Despite the collapse of the K-Dow $17bn joint venture with the Dow Chemical Company in December 2008, PIC investment policy is based on partnering major international petrochemical companies.
“Our strategy in petrochemical investments is based on partnering major players, as the decisions of the Supreme Petroleum Council, and our parent company KNPC,” says Maha Mulla Hussain, Chairman and Managing Director, Petrochemical Industries Co. (PIC).
PIC is involved in various joint venture projects with The Dow Chemical Company, including Equate and MEGlobal. “Our joint venture projects are excellent, and they encourage us to go ahead with this strategy,” she explains.
The ethane feedstock availability in the State of Kuwait is similar to other GCC countries. “Our current production facilities are based on ethane gas,” says Hussain. “For future projects, and as Kuwait Petroleum Company (KPC) is developing new fields as part of its strategy to increase crude production, we expect to have associated gas,” she says.
In addition to the associated gas, PIC also looks for its share from the non associated gas. “We are also looking for our share of the non associated gas, as KPC has plans to develop gas fields,” she explains Currently, PIC is working on two major projects, the Olefin 3 project in Kuwait, and the petrochemical project in China.
“The Olefin 3 project in Kuwait is still under study with our main shareholder KPNC,” says Hussain. “We are coordinating with KNPC regarding the feedstock availability along with the type of feedstock to be used in the project,” she explains.

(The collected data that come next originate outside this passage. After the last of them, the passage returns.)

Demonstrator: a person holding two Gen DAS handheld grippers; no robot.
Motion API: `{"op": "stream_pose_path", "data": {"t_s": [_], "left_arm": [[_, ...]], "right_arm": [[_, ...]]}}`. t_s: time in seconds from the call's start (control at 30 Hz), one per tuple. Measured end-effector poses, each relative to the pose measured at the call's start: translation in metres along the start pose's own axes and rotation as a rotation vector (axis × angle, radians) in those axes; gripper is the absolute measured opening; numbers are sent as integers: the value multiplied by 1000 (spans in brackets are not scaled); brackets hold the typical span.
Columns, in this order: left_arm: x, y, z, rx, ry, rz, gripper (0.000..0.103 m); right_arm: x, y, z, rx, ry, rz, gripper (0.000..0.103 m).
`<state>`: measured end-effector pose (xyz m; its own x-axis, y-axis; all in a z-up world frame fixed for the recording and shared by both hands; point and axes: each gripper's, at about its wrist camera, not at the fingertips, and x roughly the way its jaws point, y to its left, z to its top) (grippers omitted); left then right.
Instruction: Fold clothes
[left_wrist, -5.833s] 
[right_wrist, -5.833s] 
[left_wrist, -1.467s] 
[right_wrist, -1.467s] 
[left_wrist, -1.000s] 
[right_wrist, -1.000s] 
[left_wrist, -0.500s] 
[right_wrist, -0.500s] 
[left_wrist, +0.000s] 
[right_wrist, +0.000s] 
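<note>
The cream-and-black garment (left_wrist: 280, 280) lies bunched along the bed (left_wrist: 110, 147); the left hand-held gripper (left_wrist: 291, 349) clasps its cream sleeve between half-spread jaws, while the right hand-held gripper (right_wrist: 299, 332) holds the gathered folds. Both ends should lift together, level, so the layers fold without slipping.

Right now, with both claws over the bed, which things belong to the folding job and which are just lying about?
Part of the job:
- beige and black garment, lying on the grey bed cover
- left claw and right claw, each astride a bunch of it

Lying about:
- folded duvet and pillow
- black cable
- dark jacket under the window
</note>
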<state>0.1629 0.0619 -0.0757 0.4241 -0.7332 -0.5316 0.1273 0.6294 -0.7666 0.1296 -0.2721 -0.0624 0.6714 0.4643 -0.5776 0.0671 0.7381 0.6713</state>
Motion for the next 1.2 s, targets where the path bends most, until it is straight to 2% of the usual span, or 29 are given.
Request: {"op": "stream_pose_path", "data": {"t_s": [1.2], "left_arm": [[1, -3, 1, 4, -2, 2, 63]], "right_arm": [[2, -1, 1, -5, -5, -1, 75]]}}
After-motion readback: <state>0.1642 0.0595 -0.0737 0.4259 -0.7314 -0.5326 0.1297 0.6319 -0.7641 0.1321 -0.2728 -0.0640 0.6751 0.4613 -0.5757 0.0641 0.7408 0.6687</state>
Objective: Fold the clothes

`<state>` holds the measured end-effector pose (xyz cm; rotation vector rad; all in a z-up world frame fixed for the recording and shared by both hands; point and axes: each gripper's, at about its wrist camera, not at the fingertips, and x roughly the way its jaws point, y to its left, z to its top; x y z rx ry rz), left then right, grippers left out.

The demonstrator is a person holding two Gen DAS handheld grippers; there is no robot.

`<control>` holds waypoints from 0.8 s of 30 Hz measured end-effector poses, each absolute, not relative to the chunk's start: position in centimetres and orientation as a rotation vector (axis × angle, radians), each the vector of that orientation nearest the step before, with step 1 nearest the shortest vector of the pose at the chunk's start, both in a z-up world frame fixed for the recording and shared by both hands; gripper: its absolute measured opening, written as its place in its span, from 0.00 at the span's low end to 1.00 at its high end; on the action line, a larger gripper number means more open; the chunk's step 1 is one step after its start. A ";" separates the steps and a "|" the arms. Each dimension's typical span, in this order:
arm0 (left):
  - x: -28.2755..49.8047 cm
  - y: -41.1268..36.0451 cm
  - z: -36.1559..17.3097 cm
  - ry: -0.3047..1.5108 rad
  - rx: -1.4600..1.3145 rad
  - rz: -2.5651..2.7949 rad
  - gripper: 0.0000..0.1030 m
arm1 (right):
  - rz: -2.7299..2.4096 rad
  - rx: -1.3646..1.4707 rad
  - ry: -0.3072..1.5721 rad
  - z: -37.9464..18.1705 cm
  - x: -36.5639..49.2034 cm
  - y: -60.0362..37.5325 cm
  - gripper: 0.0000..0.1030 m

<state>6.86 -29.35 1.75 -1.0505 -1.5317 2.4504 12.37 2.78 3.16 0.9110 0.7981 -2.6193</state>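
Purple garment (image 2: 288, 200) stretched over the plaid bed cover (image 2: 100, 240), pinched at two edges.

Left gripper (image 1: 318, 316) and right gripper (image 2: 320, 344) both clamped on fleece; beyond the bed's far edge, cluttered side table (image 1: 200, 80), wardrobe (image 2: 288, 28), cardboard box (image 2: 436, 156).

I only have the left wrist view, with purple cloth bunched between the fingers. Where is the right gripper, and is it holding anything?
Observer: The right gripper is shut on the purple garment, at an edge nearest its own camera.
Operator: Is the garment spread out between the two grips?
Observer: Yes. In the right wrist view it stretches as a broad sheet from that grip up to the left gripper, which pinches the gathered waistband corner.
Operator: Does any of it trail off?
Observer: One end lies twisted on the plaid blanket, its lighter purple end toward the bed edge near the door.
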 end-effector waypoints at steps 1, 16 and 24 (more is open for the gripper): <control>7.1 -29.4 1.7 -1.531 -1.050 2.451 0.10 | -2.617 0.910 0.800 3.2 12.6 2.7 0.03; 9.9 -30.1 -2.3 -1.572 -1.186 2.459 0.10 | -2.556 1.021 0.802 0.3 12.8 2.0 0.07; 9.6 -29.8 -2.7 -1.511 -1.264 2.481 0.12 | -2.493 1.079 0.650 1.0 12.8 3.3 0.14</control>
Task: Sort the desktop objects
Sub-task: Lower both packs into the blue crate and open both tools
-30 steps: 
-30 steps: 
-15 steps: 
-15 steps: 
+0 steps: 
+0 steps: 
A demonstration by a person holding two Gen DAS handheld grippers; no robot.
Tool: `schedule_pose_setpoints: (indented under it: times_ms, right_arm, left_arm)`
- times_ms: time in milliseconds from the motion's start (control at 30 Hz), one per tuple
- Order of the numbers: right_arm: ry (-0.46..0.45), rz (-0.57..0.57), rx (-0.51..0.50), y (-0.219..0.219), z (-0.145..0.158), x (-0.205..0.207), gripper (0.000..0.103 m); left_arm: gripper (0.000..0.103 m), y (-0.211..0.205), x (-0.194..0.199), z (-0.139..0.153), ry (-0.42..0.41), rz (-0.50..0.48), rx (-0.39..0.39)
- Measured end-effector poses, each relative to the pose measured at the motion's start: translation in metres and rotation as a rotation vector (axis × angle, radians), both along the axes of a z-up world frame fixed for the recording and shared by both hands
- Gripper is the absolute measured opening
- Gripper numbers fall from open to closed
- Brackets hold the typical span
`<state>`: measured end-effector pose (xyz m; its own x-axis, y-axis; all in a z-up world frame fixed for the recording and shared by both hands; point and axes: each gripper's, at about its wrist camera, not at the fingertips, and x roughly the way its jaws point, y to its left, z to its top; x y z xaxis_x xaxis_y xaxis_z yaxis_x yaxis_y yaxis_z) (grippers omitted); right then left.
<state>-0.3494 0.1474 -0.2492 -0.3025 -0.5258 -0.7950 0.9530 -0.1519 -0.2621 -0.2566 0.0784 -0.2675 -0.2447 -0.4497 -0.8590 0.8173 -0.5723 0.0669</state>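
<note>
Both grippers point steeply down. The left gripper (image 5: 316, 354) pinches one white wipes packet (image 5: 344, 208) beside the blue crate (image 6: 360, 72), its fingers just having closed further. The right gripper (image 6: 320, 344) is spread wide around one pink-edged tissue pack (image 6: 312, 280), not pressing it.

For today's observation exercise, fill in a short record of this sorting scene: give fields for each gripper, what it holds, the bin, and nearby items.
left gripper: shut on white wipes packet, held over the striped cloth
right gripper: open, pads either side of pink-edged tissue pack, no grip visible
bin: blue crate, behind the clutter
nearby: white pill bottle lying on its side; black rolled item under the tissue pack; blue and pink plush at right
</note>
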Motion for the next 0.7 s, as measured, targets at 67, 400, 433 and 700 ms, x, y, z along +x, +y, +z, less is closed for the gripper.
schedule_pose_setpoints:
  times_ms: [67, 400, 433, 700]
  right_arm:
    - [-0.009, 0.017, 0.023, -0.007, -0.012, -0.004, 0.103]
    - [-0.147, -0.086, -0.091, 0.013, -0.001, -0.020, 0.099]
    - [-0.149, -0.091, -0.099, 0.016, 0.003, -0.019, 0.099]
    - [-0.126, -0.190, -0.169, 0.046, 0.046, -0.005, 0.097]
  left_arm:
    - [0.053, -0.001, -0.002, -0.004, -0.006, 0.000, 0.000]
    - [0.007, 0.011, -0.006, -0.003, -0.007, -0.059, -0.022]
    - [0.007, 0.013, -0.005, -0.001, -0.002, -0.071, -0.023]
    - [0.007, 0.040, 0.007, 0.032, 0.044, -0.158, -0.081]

Hussain says that the Olefin 3 project will be based on mixed feed. “It will be a multi type feedstock, including gas and other liquid feeds,” says Hussain.
The project is still under the initial study stage, which is set to be completed by the first half of 2011. “By the first half of 2011, we will finalise the feedstock split,” says Hussain. “Upon the completion of the feedstock split, we will move to the front end engineering and design (FEED) study,” explains Hussain.
Outside Kuwait, the company is involved in an integrated project in China. “In China, we are involved in an integrated refinery petrochemical project in cooperation with Kuwait Petroleum International Company (KPIC),” says Hussain.
“KPIC is responsible for the refinery part and we will be responsible for the petrochemical part of the project, which needed the approval of the The National Development and Reform Commission (NDRC),” she explains.
The National Development and Reform Commission (NDRC), China’s top economic planner, granted final approval on March 4 for Kuwait to build a long-awaited refinery and petrochemical complex on Donghai Island of Zhanjiang in Guangdong Province.
The joint venture between Kuwait and Sinopec entails a 15 million-tonne-a-year (300 000 barrels per day equivalent) refinery, a one million-tonne-a-year ethylene plant and related utilities, as well as support facilities such as a crude jetty, product oil and chemical jetties, a bulk jetty and oil product pipelines to an initial station, the Chinese government has said previously.
In addition to these projects, PIC is considering expanding its polypropylene capacity, starting from 2012. The new plant will have a capacity of 55 000 t/y of polypropylene; currently, PIC produces 140,000 t/y of polypropylene.
Despite the ongoing projects, the Kuwait downstream sector suffers from a major issue; the involvement of parliament in economic decision-making, which is unusual for political systems in the region, yet it is common in Kuwait.
This frequently exasperates the specialist technocrats and industrialists who run the upstream and the downstream sector. “It is our system and we have to live with it,” says Al-Rashidi. “I think that after some time people will understand this especially as it is a multibillion dollar projects,” explains Al-Rashidi.
Meanwhile, other downstream players in the State wish the sector to get autonomy. “I wish KPC would get autonomy from the Oil Ministry to avoid politicisation,” says Hamad Al-Terkait, president and CEO of Equate. “This would enable it to operate as an independent commercial entity.”